As with the 1991 ADA standards, the 2010 updates are enforceable under civil rights law; meaning that a person is able to file lawsuit if he/she has “reasonable grounds” for believing that discrimination is about to occur, rather than filing a grievance after the fact. Corrective action is traditionally imposed for first time offenses, but if the DOJ has reasonable cause to believe someone has engaged in a pattern or practice of discrimination in violation of the ADA, a civil law suit can be filed with penalties of up to $100,000 imposed per offense.
Per the 2010 ADA, businesses that provide goods or services directly to the public will be required to remove architectural barriers in existing buildings, and must make sure that newly built or altered facilities are constructed to be accessible. Commercial facilities, such as office buildings, that do not provide goods/services directly to the public, are only subject to new construction and alteration requirements.
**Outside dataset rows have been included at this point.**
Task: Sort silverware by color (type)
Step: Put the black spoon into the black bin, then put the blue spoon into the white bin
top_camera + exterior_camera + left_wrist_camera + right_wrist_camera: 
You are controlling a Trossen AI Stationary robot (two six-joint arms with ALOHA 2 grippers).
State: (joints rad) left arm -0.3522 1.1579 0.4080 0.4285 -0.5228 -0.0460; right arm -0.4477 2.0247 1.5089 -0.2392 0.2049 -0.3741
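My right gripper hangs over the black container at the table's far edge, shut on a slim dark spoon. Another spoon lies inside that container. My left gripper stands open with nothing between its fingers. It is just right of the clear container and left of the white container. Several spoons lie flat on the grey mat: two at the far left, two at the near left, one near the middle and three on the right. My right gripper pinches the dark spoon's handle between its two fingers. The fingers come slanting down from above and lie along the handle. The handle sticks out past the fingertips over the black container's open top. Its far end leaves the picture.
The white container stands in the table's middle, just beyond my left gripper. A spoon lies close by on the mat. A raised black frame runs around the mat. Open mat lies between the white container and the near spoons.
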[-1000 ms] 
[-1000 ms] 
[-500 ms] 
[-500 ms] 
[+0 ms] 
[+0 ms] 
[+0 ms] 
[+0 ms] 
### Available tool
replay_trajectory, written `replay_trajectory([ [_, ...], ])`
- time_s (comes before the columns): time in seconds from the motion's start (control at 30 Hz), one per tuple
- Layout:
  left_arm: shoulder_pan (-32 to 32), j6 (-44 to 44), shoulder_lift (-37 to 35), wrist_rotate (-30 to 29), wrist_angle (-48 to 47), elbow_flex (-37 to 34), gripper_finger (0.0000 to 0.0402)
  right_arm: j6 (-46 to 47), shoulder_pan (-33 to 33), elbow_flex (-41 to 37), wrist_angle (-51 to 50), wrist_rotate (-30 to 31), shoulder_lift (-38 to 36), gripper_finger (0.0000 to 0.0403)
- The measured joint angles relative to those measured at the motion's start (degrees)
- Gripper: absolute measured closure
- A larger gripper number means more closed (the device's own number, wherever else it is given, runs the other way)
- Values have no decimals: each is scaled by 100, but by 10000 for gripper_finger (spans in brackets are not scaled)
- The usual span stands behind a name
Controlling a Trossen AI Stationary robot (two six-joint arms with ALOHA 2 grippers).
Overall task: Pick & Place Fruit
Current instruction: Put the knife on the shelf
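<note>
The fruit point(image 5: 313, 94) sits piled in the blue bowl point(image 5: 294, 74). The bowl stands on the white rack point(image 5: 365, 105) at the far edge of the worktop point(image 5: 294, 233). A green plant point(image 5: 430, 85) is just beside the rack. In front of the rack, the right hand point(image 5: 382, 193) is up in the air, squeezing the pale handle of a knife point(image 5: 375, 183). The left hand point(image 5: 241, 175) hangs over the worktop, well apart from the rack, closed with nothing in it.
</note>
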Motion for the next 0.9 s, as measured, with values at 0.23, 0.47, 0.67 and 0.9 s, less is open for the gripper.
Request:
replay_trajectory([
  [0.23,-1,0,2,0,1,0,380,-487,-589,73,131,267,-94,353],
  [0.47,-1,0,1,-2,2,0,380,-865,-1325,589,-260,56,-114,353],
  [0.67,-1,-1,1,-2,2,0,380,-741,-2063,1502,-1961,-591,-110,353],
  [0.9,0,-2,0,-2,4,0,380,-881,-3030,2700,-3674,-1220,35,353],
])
It is important for the line striping professional to not only have a strong working knowledge of the Title III Standards in order to ensure compliant work is performed, but also to be able to recognize parking lot ADA compliance issues, and to be proactive in explaining the new standards to property owners.
Though the there are numerous sources of information on ADA standards available online, the most inclusive and unbiased data on the new ADA standards can be done on the ADA homepage of the U.S. Department of Justice website (http://www.ada.gov/).
Per section 5 of the 2010 ADA Standards, which contains those issues most concerning to the line striping professional, businesses with parking must provide accessible spaces for cars and vans if it is readily achievable to do so. Small businesses with very limited parking (four or fewer spaces) must have one accessible parking space; though no signage is required.
The following chart indicates the number of accessible spaces required by the 2010 Standards. One of every six spaces must be van accessible.
Other specific ADA regulations will vary depending on location – primarily dealing with outpatient healthcare facilities and multi-unit residential lots where some or all stalls are allocated based on population.
Compliance with the 2010 ADA standards not only requires clearly visible handicap spaces to be measured from the centers of the lines, but also requires standardized signs.
Non-van accessible parking stalls need to be 8’ wide with a 60″ aisle. For van-accessible parking, the van parking stall should be 11’, with a 60″ access isle. You may also choose to have a 108″ van parking stall with a 96″ access isle. The van space must be marked as being van accessible by a sign that is both visible to drivers and more than 80″ from the ground. The slope for both the access aisle and the parking space need to be on the same level and the slopes cannot be greater than 1:48 inches in any direction. Van lifts won’t deploy if it detects that the ground is uneven.
Disabled parking signs are required on all accessible parking spaces, and should be easily visible (not blocked by landscaping, etc.), a minimum of 60″ off the ground, but low enough that they are visible from the driver’s seat.